**Work instruction**
In the data below, the answer is the run of lines from the line containing "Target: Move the" through the line containing "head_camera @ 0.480", both included; print it exactly and nothing else.

──────── Given data

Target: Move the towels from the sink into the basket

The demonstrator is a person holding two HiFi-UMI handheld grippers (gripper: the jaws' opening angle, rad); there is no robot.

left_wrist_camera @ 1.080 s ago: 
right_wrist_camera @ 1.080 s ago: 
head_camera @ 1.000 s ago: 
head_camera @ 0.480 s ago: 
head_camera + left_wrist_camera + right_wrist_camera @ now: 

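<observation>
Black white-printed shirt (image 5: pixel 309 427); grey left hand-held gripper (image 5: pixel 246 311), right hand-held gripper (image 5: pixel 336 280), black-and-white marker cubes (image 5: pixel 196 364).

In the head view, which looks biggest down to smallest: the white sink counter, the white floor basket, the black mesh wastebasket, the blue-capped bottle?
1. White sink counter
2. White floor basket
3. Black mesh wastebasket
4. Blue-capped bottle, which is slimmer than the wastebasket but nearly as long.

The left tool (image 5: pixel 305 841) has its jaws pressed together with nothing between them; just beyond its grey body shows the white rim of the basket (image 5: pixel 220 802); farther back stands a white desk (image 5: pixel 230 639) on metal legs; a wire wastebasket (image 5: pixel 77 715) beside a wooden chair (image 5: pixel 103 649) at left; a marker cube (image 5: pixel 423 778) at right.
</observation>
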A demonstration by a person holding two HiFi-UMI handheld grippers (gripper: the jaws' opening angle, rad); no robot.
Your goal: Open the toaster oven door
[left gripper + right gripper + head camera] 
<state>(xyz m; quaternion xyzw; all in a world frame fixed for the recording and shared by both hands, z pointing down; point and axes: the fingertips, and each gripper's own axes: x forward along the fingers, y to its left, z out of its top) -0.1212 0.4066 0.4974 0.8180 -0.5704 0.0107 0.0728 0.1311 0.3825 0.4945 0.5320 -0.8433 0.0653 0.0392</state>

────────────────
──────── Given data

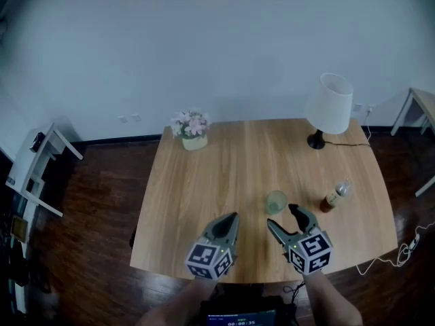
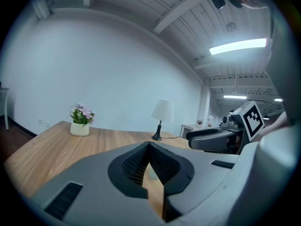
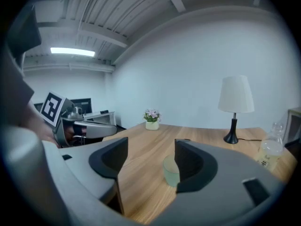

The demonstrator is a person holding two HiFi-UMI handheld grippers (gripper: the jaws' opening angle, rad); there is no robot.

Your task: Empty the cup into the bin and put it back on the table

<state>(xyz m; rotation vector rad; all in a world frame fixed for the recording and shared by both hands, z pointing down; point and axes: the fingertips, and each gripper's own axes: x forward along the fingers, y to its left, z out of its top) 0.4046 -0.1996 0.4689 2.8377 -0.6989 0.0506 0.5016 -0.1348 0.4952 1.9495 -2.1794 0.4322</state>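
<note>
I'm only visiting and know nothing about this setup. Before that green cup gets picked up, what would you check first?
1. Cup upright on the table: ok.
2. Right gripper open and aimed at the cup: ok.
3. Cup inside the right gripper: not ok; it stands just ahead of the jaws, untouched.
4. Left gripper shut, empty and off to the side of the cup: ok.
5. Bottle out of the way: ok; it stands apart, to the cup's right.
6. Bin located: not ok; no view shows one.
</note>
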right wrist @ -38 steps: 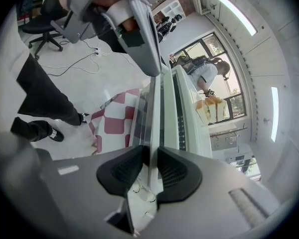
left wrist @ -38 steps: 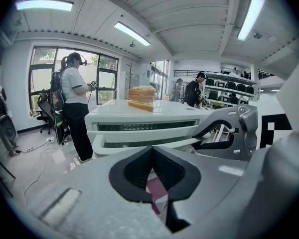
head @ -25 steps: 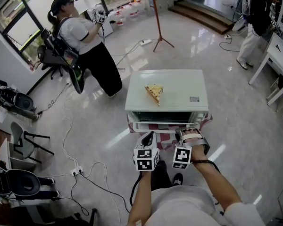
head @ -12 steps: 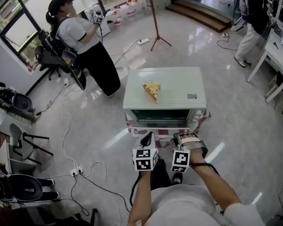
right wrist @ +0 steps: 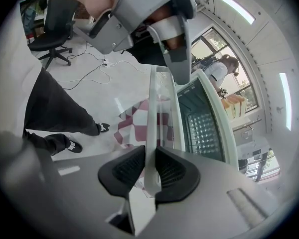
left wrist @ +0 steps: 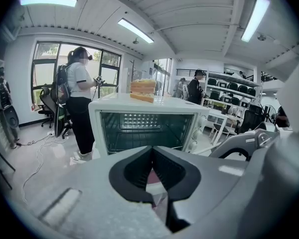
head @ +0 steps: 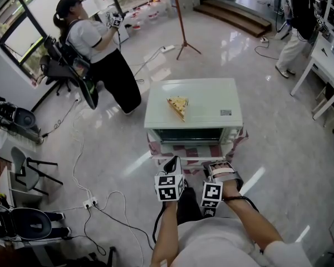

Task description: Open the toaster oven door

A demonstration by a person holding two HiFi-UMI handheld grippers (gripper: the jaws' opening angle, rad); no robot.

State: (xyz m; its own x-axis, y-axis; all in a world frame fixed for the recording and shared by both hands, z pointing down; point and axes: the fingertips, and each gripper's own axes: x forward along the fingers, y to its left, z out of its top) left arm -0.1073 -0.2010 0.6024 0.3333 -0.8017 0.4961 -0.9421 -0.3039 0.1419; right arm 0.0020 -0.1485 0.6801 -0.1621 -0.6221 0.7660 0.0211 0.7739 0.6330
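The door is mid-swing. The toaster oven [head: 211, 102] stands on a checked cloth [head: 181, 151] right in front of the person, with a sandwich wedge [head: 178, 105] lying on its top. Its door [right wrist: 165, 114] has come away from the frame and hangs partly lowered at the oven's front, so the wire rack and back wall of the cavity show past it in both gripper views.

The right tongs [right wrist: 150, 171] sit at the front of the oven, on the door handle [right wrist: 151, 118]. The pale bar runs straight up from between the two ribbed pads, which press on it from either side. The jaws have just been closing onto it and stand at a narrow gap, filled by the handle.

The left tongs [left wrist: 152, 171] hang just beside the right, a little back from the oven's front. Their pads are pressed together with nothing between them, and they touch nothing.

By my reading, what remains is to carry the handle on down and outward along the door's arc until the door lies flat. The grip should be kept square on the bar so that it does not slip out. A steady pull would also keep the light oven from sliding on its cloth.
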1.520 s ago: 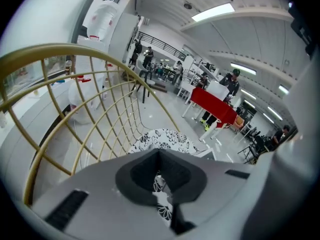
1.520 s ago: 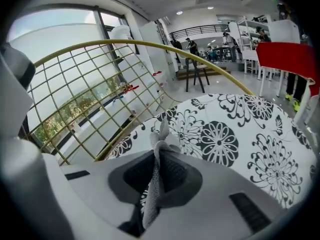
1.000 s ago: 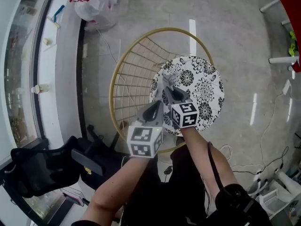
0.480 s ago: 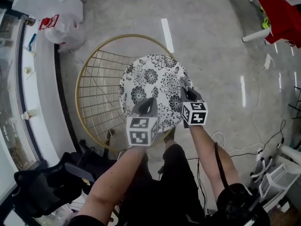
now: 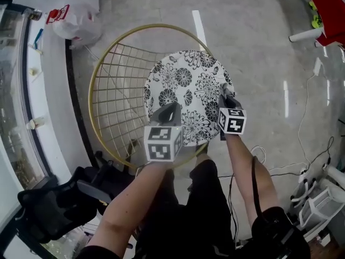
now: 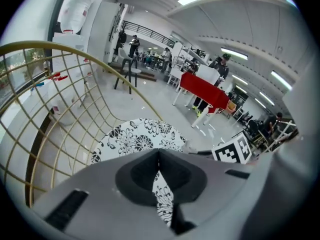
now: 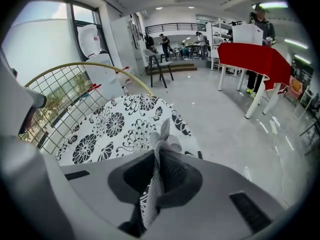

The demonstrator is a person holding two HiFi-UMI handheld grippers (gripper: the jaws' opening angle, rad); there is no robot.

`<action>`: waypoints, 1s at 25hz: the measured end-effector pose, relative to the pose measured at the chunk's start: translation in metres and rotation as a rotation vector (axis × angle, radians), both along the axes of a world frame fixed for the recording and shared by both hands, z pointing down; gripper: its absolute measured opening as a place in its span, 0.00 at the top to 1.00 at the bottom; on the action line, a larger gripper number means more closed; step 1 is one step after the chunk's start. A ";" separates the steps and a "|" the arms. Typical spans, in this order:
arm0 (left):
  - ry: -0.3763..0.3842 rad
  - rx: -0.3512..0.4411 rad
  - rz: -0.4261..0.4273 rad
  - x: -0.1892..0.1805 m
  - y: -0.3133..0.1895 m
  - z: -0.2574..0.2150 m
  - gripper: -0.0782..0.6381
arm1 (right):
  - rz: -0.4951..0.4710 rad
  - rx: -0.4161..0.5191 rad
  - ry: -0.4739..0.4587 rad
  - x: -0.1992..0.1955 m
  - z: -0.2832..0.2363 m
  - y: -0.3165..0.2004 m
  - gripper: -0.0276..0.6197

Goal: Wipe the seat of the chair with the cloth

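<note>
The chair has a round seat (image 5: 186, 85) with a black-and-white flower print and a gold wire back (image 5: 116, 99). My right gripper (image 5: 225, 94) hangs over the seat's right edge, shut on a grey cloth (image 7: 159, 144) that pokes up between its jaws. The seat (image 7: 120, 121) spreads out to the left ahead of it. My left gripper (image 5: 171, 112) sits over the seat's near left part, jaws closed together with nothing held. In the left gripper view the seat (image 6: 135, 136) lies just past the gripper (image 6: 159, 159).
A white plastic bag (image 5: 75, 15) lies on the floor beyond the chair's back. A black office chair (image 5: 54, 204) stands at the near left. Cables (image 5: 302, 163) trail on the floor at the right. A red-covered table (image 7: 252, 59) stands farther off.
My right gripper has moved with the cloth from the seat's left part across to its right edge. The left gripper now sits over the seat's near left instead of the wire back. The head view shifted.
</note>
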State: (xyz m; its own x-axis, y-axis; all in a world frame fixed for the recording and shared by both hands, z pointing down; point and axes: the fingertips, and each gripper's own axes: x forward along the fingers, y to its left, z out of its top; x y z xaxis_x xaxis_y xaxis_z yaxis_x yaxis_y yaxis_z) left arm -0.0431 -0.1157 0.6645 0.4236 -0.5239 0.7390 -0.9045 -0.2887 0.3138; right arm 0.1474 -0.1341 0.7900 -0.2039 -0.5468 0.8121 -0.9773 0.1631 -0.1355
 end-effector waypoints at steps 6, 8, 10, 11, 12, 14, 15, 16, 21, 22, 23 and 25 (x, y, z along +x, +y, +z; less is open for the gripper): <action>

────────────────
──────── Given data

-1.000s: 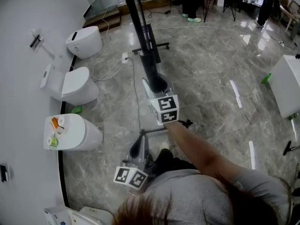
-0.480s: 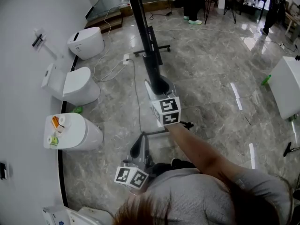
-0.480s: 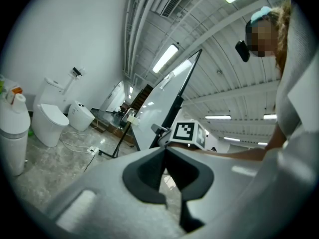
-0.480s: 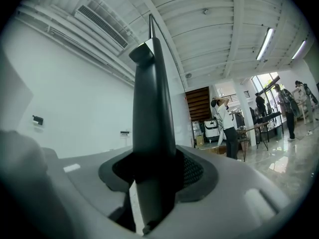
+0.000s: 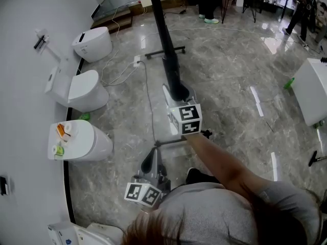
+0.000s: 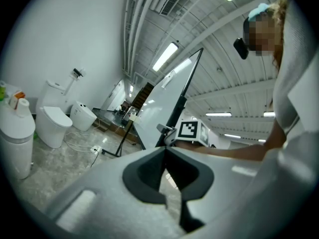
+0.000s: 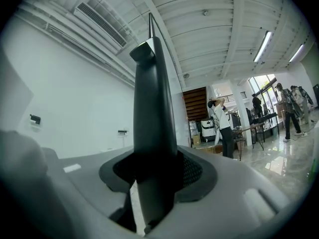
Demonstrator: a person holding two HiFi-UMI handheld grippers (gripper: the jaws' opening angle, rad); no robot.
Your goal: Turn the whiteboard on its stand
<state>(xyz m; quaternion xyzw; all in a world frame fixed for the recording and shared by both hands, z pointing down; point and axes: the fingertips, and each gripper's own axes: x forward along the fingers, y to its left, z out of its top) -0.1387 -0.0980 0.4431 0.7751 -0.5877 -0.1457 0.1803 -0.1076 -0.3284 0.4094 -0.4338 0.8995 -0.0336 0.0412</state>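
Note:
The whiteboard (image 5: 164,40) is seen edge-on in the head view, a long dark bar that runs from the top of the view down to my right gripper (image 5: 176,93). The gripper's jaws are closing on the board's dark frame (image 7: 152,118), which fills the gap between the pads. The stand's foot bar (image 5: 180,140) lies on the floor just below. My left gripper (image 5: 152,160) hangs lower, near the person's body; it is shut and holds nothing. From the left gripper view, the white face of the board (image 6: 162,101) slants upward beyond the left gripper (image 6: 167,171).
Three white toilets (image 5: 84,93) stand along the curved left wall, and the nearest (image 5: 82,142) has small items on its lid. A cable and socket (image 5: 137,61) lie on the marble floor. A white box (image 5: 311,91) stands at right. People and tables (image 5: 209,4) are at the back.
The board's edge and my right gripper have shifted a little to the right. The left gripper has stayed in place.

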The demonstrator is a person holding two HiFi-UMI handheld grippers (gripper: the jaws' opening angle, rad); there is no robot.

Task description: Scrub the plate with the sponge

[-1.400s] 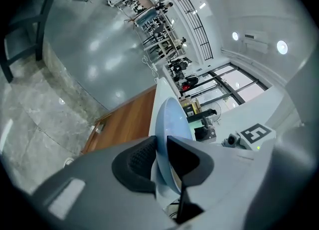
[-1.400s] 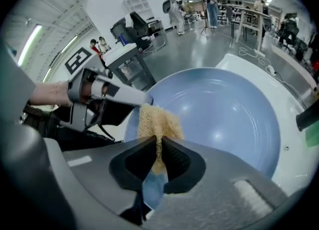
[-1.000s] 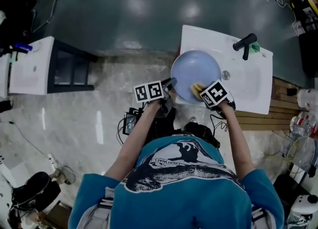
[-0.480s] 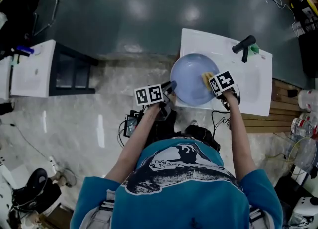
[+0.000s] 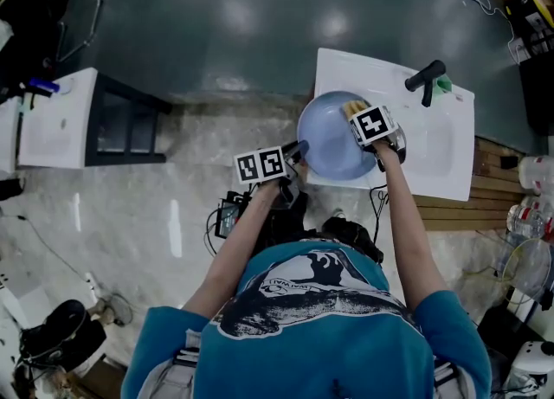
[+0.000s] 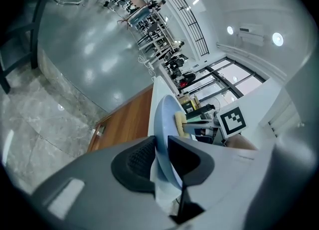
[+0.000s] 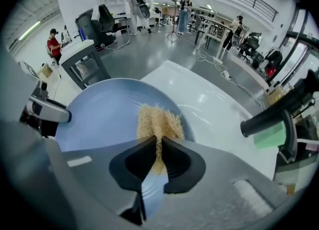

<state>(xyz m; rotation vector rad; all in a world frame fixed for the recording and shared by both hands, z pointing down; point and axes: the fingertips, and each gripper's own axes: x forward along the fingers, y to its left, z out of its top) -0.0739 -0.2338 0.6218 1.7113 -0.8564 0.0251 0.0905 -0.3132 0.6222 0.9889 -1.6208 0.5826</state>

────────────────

**Exercise result**
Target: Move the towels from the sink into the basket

The demonstrator is a person holding two HiFi-UMI handheld grippers (gripper: the jaws' opening angle, rad); there is no robot.

left_wrist_camera @ 1.080 s ago: 
right_wrist_camera @ 1.080 s ago: 
head_camera @ 1.000 s ago: 
head_camera @ 0.480 s ago: 

This exercise requires no further response.